For middle- and upper-income earners, retirement programs are an assumed benefit.

myRA was a great fit for clients who were new to saving. The accounts had no minimum balance required, no fees, and no risk of losing money. Account holders could withdraw contributions in case of an emergency, and had the option to automatically contribute from their paycheck. And since almost 1 in 6 King County households are underbanked or unbanked, myRA’s accessibility without a formal relationship with a bank or other financial institution is a major asset.
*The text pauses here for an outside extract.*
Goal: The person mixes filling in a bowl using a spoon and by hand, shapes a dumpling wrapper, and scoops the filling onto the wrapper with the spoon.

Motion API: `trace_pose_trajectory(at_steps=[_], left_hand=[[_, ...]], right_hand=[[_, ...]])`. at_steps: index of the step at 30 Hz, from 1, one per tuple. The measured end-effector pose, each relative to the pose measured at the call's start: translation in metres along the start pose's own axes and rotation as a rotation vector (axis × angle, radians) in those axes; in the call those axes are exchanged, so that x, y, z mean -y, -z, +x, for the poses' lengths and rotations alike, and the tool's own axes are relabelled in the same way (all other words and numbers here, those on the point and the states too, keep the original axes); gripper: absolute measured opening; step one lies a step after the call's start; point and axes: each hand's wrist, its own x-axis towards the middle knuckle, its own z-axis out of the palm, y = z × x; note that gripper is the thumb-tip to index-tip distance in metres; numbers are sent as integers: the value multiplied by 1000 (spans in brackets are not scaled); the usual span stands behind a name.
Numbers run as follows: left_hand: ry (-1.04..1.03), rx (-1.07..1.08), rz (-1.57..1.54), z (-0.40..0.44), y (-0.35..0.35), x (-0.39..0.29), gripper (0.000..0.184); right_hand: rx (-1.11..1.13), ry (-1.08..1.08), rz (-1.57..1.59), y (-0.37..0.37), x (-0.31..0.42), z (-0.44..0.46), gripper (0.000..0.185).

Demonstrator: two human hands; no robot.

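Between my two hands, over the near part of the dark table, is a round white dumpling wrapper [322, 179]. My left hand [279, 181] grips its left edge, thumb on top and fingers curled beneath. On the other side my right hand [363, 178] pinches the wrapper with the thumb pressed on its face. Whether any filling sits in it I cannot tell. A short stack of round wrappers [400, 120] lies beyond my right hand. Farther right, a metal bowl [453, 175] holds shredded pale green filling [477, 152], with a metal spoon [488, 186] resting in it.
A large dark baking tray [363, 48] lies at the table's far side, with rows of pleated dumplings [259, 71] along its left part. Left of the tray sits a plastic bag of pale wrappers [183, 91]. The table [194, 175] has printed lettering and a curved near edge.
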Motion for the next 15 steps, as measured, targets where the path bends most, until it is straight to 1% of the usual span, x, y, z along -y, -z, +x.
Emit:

Of course, myRA was not perfect: It was hard to access without a Social Security number, and it counted against people enrolled in other safety net programs like Medicaid and food stamps (SNAP) in states with public assistance asset limits.

Imperfections aside, myRA provided a straightforward and flexible savings platform unlike any other. For middle- and upper-income earners, primarily white collar workers, retirement programs are an assumed benefit. There is no comparable alternative for workers whose employers don’t offer such benefits. And with the increasing necessity of “side hustles” in the gig economy, many workers don’t even have an employer to fill that role. Five states are moving forward with state-sponsored retirement plans called “Secure Choice,” which provides some hope, despite congressional efforts to block them.

After I left Seattle, I worked with a think tank in Washington, DC. I passed by the Treasury building on my way to the office every morning, which gave me plenty of time to reflect on the thousands of taxpayers all the way across the country in the “other” Washington.

The label “taxpayer” is one Americans on both sides of the country (and the states in between) wear with honor, regardless of their political ideology. The structure of our tax code, the loopholes and deductions we permit, and whether or not we feel our tax burden is fair should be reflective of our values. If we value financial stability, for ourselves and our neighbors, we need to support programs like myRA. Without it, there aren’t many safe and accessible retirement savings options for lower-income workers. Innovative programs that could level the playing field deserve a chance to prove that they work, instead of being shut down.